# Can I plant live plants while I am cycling my aquarium?



## aquariumrookie (Jan 28, 2014)

Hi guys!
I am currently cycling a 20 gallon aquarium.
I plan on planting it.
So, I was wondering, is it ok to plant plants while ammonia and nitrite/nitrate levels are spiking/the tank is cycling?
Will the plants help with the cycle, do nothing, or mess up everything?
Thanks.
Also, do you guys know any other way(s) of putting ammonia in the tank besides buying chemicals or putting in fish while the tank is cycling?
Thanks!


----------



## wade0328 (Jul 10, 2013)

Yes, it is perfectly fine to plant them now! It should benefit the tank in cycle too.


----------



## Rich Guano (Jan 19, 2012)

You can put food into the tank just like your feeding fish. Don't overfeed, just add enough food to feed the amount of fish you will be keeping. The uneaten food will produce equivalent levels of ammonia as if fish were present. You could also drop in a dead shrimp, either sourced from a pet shop or grocery store
And yes, it is a good idea to add plants now, they will benefit the cycle either actively by consuming ammonia, or by hosting bacteria that will hitchhike in with them.
Regards,


----------



## ctaylor3737 (Nov 14, 2013)

Yes and it will,make the tank cycle a bit,faster.

-Chris


----------



## bigblueallday (Mar 18, 2014)

Yes as everyone else mentioned it will speed up the cycling process (my little 5g nano cycled incredibly fast with some anubius and black skirt tetra in it) but it's also much easier to plant/scape when empty. I recommend emptying at least 50 percent if not more of your tank before planting. I'm a new myself but I can say from experience that doing this made planting much easier for me. 

Sent from my HTC One using Tapatalk


----------



## ctaylor3737 (Nov 14, 2013)

I always plant first,then flood it. Its easy to,move plants around with no water. Hardscaping is a lot easier to

-Chris


----------



## Diana (Jan 14, 2010)

Yes, plant it. You can see if you like the 'scape, move things around... and get started with fertilizer and CO2. 

Some plants do not like the high ammonia from cycling with 3ppm from a bottle. The slower release from adding fish food is easier on those plants. 

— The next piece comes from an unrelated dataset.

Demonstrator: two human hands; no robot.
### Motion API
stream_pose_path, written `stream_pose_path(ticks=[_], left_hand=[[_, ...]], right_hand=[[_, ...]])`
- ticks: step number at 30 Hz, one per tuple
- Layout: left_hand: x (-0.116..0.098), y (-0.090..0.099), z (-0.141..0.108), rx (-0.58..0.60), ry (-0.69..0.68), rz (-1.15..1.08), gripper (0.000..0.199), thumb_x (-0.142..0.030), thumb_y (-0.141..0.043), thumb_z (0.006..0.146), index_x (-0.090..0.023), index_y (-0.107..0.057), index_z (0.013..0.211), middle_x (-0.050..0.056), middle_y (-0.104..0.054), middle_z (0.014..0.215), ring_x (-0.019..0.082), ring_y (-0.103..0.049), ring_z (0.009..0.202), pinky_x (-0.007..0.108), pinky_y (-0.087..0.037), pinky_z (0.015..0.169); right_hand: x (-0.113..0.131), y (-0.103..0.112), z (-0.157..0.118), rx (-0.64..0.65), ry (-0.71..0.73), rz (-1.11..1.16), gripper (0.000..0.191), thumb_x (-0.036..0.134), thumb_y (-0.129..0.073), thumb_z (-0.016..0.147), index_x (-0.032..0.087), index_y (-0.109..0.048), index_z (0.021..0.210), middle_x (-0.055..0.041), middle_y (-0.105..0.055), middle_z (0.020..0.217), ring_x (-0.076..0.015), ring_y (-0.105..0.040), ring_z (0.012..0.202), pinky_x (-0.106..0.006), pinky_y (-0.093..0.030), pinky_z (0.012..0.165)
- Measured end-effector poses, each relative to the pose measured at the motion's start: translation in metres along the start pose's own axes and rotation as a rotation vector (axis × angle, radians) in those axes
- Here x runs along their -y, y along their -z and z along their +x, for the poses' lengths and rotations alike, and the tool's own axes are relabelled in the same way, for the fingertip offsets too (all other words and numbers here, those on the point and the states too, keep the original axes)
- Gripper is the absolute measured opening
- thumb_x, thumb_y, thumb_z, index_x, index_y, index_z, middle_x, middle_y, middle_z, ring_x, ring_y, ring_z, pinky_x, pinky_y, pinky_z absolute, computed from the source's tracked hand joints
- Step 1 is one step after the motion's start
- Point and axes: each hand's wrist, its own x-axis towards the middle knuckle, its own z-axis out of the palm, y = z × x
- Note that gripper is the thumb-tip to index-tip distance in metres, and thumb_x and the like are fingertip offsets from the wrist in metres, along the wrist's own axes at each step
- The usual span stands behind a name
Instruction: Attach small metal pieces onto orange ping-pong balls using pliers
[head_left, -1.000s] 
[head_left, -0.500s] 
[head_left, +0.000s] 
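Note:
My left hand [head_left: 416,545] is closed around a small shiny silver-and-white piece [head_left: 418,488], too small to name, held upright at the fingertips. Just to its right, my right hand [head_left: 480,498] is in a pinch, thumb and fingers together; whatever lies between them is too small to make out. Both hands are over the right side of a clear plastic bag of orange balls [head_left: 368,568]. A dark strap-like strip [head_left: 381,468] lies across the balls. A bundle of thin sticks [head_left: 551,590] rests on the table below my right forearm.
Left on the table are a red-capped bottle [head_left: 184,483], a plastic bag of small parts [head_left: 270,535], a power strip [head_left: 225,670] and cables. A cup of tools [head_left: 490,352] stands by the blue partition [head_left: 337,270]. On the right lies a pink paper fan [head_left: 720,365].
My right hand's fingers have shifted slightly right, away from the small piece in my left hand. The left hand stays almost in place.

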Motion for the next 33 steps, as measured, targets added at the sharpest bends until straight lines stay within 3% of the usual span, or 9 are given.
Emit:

> ... besides buying chemicals ...


Ammonia from a bottle is NH3
Ammonia from decomposing matter is NH3. 

I do not see the difference. Except that the decomposing shrimp or fish food is a lot messier. Ammonia in a bottle works just fine to grow nitrifying bacteria.


----------



## lochaber (Jan 23, 2012)

Sure. I kinda like that method.

I get the plants, set up my tank, get everything arranged, turn on the filter and such, and add some ammonia.

Check levels, add ammonia as needed, maybe throw in a coupla snails if I didn't get enough with the plants.

Once the cycle finishes, I look to adding fish. By then, the plants are usually somewhat established. Also, one of the local aquarium groups has monthly meetings/auctions, so this works out really well for setting up a new tank. Show up for one, buy any plants that interest me, and if it's not enough/what I wanted, hit up a pet store the next day, and then set up my tank. 3-4 weeks later, my tank is cycled, and I can hit up the auction for fish (and, again, the petstore if I don't find anything suitable).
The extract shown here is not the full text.